# CPU Performance Notes (No Algorithm Changes)
This note captures **potential** CPU-only performance wins that do **not** alter
algorithm design or numerical results. The items below are **not prioritized**;
we should only pursue them if profiling shows they matter for common workloads.

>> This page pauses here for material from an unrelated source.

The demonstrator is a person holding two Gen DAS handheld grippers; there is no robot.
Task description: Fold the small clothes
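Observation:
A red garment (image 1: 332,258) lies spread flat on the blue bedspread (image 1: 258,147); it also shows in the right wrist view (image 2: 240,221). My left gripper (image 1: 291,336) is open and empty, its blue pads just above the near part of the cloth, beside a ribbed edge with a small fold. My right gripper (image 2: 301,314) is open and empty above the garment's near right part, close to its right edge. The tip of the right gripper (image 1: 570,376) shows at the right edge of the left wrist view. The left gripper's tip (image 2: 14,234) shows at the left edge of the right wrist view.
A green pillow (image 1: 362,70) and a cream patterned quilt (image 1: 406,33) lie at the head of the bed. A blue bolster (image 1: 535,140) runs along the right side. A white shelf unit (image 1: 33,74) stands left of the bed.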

## 1) Jackknife Allocation Elimination
**Current behavior:** Each jackknife block builds `x_jack`, `y_jack`, `w_jack`
by allocating/copying slices and concatenating. This creates multiple full-size
allocations per block.
**Why it might help:**
- Large `n` and ~200 blocks can create heavy allocator and memory bandwidth
pressure.
- Reusing per-thread buffers could reduce copies and heap churn.
**Why it might not:**
- Per-block IRWLS uses SVD (LAPACK) which can dominate runtime.
- README notes I/O + merge joins may dominate overall wall time.

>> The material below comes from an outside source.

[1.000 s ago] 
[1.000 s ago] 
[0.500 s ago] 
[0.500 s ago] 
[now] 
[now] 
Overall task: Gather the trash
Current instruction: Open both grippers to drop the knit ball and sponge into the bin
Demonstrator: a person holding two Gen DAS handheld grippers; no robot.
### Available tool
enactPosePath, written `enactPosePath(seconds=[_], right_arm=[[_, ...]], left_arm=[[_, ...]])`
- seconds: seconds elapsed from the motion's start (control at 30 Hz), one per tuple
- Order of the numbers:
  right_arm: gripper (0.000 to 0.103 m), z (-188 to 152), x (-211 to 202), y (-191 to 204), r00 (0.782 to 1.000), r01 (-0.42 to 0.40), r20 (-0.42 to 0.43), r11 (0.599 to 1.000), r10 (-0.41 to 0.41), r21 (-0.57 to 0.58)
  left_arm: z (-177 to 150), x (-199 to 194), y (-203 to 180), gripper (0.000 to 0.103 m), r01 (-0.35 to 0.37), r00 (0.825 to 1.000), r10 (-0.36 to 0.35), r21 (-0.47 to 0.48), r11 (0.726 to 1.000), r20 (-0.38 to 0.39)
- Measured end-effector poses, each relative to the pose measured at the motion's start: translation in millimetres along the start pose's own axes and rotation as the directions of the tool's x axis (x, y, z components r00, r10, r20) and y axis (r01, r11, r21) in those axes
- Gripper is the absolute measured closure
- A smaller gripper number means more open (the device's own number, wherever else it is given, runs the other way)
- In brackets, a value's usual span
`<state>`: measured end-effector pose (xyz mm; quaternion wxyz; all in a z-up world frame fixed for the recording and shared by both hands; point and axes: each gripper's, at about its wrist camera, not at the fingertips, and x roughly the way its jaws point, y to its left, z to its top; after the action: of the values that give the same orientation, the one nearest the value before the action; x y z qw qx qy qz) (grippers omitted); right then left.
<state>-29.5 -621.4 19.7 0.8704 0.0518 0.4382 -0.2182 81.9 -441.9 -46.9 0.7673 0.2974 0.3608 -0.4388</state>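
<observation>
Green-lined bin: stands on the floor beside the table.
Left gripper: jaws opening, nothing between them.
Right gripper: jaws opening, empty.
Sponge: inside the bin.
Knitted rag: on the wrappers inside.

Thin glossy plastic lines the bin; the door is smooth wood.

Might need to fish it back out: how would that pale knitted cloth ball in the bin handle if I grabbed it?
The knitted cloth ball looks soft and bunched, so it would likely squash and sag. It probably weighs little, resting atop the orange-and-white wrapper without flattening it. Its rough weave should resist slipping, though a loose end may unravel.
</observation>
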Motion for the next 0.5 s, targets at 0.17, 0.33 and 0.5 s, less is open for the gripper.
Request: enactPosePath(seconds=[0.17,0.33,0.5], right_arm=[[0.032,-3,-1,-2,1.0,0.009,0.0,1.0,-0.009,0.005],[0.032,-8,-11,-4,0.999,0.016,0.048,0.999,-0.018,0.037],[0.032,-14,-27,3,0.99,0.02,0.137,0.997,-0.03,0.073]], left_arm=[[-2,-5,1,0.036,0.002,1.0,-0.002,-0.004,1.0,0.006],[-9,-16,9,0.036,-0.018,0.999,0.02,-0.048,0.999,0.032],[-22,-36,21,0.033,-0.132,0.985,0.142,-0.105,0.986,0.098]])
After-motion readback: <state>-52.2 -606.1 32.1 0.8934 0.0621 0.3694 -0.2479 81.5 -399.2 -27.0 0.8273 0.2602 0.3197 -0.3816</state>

**Expectation:** Potentially meaningful only if jackknife is a large fraction of
runtime. Otherwise likely a low single-digit % win.
## 2) LD Score Chunk Loop Allocations
**Current behavior:** Per chunk, allocates `bed_indices`, `raw`, and intermediate
matrices (`bb`, `ab`, `r2u_*`).
**Why it might help:**
- Many small chunks can create allocation overhead and cache churn.
**Why it might not:**
- `faer` matmul calls usually dominate for non-trivial sizes.
- `.bed` I/O can be more expensive than allocation.
**Expectation:** Likely a small (single-digit %) win unless chunk sizes are tiny
and compute is very light.
## 3) Matmul Thread Tuning (No Code Changes)
**Current behavior:** `faer` handles heavy GEMM. Rayon thread count is controlled
via CLI.
**Why it might help:**
- A heuristic for thread count based on `n_indiv` and window size can reduce
oversubscription overhead.
- Small matrices can benefit from forcing sequential matmul.
**Expectation:** Can be material for some systems, but depends on hardware.
## Decision Gate
Do not implement the above without profiling that shows:
- The targeted area is a significant share of wall time.
- Expected speedup is meaningful for common workloads.
## HPC-Only / Whole-Dataset Window Ideas (Potentially High Impact)
These are **not suitable to validate on a weak dev CPU**; they should be tested
on the HPC where bandwidth and core counts match production.
### A) GEMM Backend Swap for `--yes-really`
**Idea:** Route `ab_dot`/`bb_dot` matmul to an alternate high-performance GEMM
backend or faer’s fastest kernels when `--yes-really` is used.
**Why it might help:** Whole-dataset windows are dominated by GEMM; better kernels
can yield large wins.
**Parity risk:** Low (same math, different FP ordering). Expect tiny float diffs only.
### B) Block/Tiling Parallelism for Whole-Dataset Windows
**Idea:** Parallelize across large correlation tiles (explicit blocking) instead of
small chunk windows, using bigger tiles for better cache reuse.
**Why it might help:** Reduces overhead and improves cache/bandwidth utilization.
**Parity risk:** Low, but reordering can change floating-point summation order slightly.
### C) Aggressive Chunk/Ring Tuning for `--yes-really`
**Idea:** Increase chunk sizes and ring size only when `--yes-really` is set.
**Why it might help:** Whole-dataset windows benefit from fewer, larger GEMMs.
**Parity risk:** None (same math).
### D) Pre-scale/Normalize Packed Buffers
**Idea:** Precompute normalized genotype blocks into contiguous buffers to avoid
repeated scaling inside inner loops.
**Why it might help:** Reduces memory traffic inside GEMM hot path.
**Parity risk:** None if done deterministically.
## Optional Fast-F32 Path (Not Parity-Safe)
**Idea:** Provide a compile-time `fast-f32` feature for `l2` to compute in f32
and cast outputs to f64 for writing.
**Why it might help:** Faster GEMM on some CPUs, lower memory bandwidth.
**Parity risk:** Medium/high. Results will differ vs f64; acceptable only for a
separate “fast” mode. Observed full-1000G output deltas:
`mean_abs_diff=3.03e-4`, `rmse=5.79e-4`, `max_abs_diff=0.008`,
`max_rel_diff=6.51e-4` (relative to f64).
## Profiling Guidance
Measure:
- Total time in `jackknife()` vs `ldscore()`.
- Within jackknife: time in IRWLS vs time copying/allocating arrays.
- Within `ldscore`: matmul time vs allocation + bed I/O.